I did not say that I did not get an answer just not a satisfactory one. That support agent may not have been familiar with the search patten you recommended, I was not, and I have been using the internet before Al invented it.
That search has found lots of sites just not the one(s) I would like to look at.
So far it’s looking good. Response time has been good.
I had also look at Kagi, had used them back in the prehistoric days( OS 9 ). They have not responded to question from over a week ago.[/quote]
I haven’t seen any new apps selling with Kagi, so the lack of response may be a sign.
Kagi used to provide a good service many years ago, but then they stopped to innovate and others like FastSpring exploited this Kagi shortcoming. In fact, many years ago I switched from Kagi to FastSpring exactly for the lacking of enhancements on the Kagi service.
That said, I always had a fair and precise service from Kagi, despite of the lacking of features and unwillingness to modernize the platform. Maybe now they are worse because of the pre-zombie state.
It’s some years now I don’t use FastSpring anymore (but not because I don’t like it), so take my opinion for what it worth.
I used the AquaticPrime licensing and this worked for both Mac and Windows. The Xojo code to support AquaticPrime was initially ported by me from Cocoa and then integrated with Windows support and some bug fixing from @Thomas Tempelmann
Linux I did not use it, but possibly it can can be added.
Had no problem at all with the above licensing method.
AquaticPrime seems easy enough, but one thing that prevents me from using it is that it does nothing to prevent a single user from putting the application on as many machines as they want. For the developer tools that’s not a real big concern, but for consumer apps this could be a disaster. In esellerate I could stipulate how many machines a single license could cover.
Well, implementing what you want is like opening a can of worms, I tried.
To tie a license to a machine you have to collect a hardware/software profile. This is doable but it’s a very bad experience for your users, I don’t suggest you to do this.
The most balanced way I found was to use the AutoDiscovery class from Xojo to let the machine to talk and enforce only the number of allowed licenses. This permits the user to easily use the application only on (e.g. one) machine at time (Xojo style).
Of course this method can be easily made ineffective (turning off the network, use Little Snitch, etc.) but in the end for the casual pirate still works.
In the end the trick is finding the best balance among user experience and safety.
There is a lot of literature on this and no magic solutions.
Btw, even the eSellerate way is not piracy-proof. The bad on this kind of unified solution is that if someone find the way to workaround it, the trick is valid for ANY application protected in this way. This already happened in past with eSellerate.

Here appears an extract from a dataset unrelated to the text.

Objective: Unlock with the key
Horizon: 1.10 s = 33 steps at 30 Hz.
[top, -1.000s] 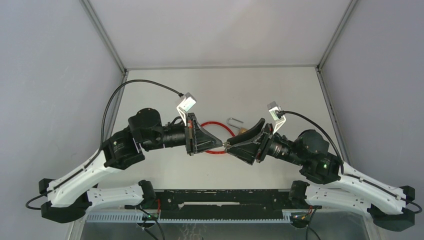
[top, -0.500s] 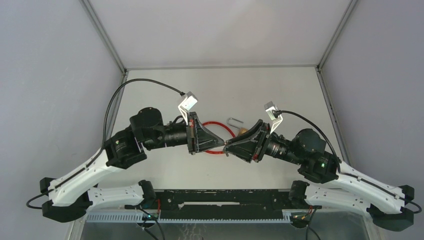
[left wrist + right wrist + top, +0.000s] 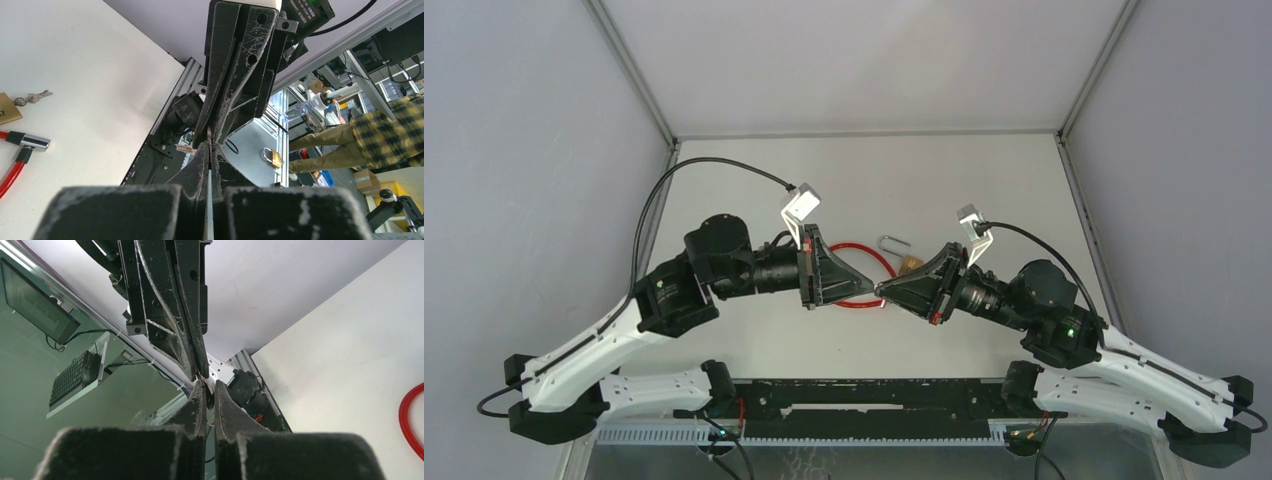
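Note:
My two grippers meet tip to tip above the table's middle. The left gripper (image 3: 872,290) (image 3: 210,146) is shut on the key (image 3: 209,136), a thin metal sliver sticking out past its fingertips. The right gripper (image 3: 886,291) (image 3: 206,385) has closed from the opposite side, and its jaws pinch the same key (image 3: 207,386) with only a narrow gap left. The brass padlock (image 3: 910,264) lies on the table behind the fingertips, its silver shackle (image 3: 892,243) pointing away. A red cable (image 3: 856,250) loops under the left gripper.
In the left wrist view a spare pair of keys (image 3: 32,96) lies beside the padlock's corner (image 3: 7,113), and the red cable's metal end (image 3: 34,142) lies nearby. The black rail (image 3: 864,395) runs along the near table edge. Grey walls close in both sides.
The right gripper's jaws have closed from wide open onto the key held by the left gripper. Its wrist shifted slightly. The left arm has stayed nearly still.

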### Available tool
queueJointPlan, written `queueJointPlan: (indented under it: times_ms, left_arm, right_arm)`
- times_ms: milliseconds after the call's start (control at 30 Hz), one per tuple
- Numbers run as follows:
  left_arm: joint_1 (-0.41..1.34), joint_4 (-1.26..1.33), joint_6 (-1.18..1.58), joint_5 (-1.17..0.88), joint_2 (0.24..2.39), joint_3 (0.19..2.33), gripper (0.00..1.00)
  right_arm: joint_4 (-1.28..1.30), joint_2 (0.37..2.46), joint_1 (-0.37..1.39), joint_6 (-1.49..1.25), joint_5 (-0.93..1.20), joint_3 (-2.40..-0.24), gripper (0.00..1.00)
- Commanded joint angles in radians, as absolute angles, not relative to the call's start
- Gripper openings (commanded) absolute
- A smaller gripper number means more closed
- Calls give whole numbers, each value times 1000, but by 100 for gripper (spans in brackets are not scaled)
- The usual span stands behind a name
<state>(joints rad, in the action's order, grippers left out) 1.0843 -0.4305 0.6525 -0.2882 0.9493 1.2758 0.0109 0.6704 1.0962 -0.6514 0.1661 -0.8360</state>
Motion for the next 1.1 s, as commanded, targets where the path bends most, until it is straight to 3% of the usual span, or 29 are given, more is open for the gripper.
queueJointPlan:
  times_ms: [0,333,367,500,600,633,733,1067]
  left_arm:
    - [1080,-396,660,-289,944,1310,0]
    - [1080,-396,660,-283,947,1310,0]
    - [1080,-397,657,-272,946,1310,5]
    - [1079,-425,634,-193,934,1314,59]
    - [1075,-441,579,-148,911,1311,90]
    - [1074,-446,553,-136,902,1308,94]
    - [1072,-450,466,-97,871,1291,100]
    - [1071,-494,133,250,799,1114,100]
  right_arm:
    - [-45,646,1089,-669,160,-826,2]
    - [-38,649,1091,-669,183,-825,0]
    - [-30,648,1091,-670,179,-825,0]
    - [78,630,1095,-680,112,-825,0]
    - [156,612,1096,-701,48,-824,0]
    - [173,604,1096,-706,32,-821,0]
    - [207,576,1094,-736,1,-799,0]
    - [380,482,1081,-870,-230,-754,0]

In my experience, the worst scenario was not the user using the same license on more than one machine, but the crackers and serial number spreading on the net. Even the for casual pirate was easier to pirate than to buy.
So, make it reasonably secure to discourage casual pirates and invest your efforts in your product instead of protections.
I did this for 10 years in eSellerate. I had few, to no problems.
I never said eSellerate was foolproof. It’s worked, though, for many years for us and clients. Now that they’ve announced they no longer support Xojo and it’s time to move on to something else. Just doing my research.
[quote=218229:@Tim Parnell]I would roll your own server side activation system.
AquaticPrime is just as easy to defeat as eSellerate. Both have pirated versions of the framework that can be dropped in to activate the target app.[/quote]
The trick is not providing it as a framework. This proven to be very insecure, though with signed apps is now harder to tamper.
The Xojo way is to embed it into the code and with some simple countermeasures, like simple negative-testing it becomes more secure.
In the end everything can be cracked, the problem is just how easy is to do it and if this worth the efforts. The eSellerate problem is just that breaking one you rule them all.
I experienced a lot in cracking and studying how the protection schemes works and one thing I learned is too many applications makes very naive use of extremely sophisticated protection schemes. I’m pretty sure a simpler technology used in the right way can provide better results of naively implementing complex approaches.
And the latter very often also provide the most inconvenience for the regular users instead.
Said that, I agree on the fact everyone wanting a remote activation system should roll his own.